XML is in your future

By Gary A. Mintchell, CONTROL ENGINEERING November 1, 1999

C hances are if you use a personal computer and access data using web technologies, then XML is in your future. XML is the three-letter acronym for eXtensible Markup Language. It is a markup meta-language and syntax used to create declarative languages. Its standard is owned by the World Wide Web Consortium (W3C) and can be found on the web at www.w3.org .

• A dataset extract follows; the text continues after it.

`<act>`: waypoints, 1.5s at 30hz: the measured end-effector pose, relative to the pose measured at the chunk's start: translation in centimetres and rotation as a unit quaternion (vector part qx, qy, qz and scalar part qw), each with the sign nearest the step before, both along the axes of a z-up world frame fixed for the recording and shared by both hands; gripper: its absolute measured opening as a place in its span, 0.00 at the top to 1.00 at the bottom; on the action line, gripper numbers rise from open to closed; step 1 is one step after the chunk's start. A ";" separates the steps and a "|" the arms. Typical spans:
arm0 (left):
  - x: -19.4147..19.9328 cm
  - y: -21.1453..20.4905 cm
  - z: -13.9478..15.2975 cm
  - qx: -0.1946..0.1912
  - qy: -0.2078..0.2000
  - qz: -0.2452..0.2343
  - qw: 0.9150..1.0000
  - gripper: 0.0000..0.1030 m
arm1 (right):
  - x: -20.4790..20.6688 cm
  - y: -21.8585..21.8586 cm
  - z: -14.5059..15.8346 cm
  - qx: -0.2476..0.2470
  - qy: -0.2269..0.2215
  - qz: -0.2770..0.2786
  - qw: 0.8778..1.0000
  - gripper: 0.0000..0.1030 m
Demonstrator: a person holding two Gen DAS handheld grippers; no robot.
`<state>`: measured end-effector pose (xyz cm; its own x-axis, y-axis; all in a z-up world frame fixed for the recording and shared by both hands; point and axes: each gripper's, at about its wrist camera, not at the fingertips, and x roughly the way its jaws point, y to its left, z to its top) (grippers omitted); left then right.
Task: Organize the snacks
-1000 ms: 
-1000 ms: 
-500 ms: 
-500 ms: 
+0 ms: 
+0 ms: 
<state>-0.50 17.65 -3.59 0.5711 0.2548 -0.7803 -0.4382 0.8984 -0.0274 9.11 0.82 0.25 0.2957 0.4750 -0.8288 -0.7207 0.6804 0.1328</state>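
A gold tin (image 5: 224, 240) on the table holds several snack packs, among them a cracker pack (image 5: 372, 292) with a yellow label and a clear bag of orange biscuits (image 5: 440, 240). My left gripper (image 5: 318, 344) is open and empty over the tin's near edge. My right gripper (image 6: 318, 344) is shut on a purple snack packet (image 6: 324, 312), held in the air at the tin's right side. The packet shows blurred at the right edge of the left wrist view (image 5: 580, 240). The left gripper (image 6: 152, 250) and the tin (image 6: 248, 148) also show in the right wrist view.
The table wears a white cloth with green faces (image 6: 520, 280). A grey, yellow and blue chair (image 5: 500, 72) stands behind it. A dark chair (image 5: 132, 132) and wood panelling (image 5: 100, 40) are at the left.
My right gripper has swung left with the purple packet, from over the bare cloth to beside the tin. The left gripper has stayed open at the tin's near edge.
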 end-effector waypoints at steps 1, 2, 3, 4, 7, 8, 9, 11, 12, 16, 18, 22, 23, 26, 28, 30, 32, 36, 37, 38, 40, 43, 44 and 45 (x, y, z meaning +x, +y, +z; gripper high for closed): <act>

XML is based on SGML, as is HTML, the commonly used page description language. Rather than describe a page, XML describes data and information objects. Some of the benefits described by W3C include:

  • Enable internationalized media-independent electronic publishing;

  • Allow industries to define platform-independent protocols for data exchange, especially electronic commerce data;

  • Deliver information to user agents in a form allowing automatic processing after receipt;

  • Make it easy for people to process data using inexpensive software; and

  • Provide metadata-data about information-that will help people find information and help information producers and consumers find each other.

There are two ‘flavors’ of XML coding- well-formed and valid . In well-formed elements, the start and end tags match, empty elements have a special form, there are no overlapping elements, and attributes are quoted. Valid XML is well-formed plus it adheres to a structure defined by a Document Type Definition (DTD) or Schema.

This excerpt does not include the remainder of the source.